Task statement:
Nothing outside the range below should be printed. Output exactly the lines from the line with "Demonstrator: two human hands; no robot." to the line with "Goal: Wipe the", both included.

Data provided:
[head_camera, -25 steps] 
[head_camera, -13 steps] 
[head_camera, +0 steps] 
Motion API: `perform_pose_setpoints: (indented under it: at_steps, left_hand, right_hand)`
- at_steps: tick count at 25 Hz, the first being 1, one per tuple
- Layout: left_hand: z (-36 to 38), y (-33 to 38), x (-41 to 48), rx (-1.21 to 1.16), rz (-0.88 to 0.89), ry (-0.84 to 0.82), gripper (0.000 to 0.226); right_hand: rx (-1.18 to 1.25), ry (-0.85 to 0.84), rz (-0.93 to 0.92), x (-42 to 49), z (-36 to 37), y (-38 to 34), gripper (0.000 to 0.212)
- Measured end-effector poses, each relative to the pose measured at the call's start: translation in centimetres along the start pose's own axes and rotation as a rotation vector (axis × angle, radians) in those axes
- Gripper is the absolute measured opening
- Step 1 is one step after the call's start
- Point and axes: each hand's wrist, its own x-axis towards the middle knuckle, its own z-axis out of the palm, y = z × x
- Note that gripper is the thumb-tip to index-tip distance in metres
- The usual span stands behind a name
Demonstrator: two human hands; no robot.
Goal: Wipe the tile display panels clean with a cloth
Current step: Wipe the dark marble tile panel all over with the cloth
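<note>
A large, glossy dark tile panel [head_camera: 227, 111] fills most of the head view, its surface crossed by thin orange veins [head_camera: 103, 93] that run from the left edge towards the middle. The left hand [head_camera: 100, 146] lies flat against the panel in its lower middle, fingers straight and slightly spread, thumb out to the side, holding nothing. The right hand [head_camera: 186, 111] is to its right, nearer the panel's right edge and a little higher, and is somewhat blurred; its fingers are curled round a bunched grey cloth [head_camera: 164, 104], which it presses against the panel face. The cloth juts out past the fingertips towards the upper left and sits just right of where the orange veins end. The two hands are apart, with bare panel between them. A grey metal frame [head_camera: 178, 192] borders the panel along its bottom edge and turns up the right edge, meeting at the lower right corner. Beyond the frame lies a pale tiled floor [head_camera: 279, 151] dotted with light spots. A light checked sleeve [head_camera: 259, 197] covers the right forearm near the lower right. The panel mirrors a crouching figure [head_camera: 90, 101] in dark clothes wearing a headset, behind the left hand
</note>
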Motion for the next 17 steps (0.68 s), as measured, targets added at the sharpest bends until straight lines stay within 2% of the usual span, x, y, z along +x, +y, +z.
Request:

Exercise response:
Demonstrator: two human hands; no robot.
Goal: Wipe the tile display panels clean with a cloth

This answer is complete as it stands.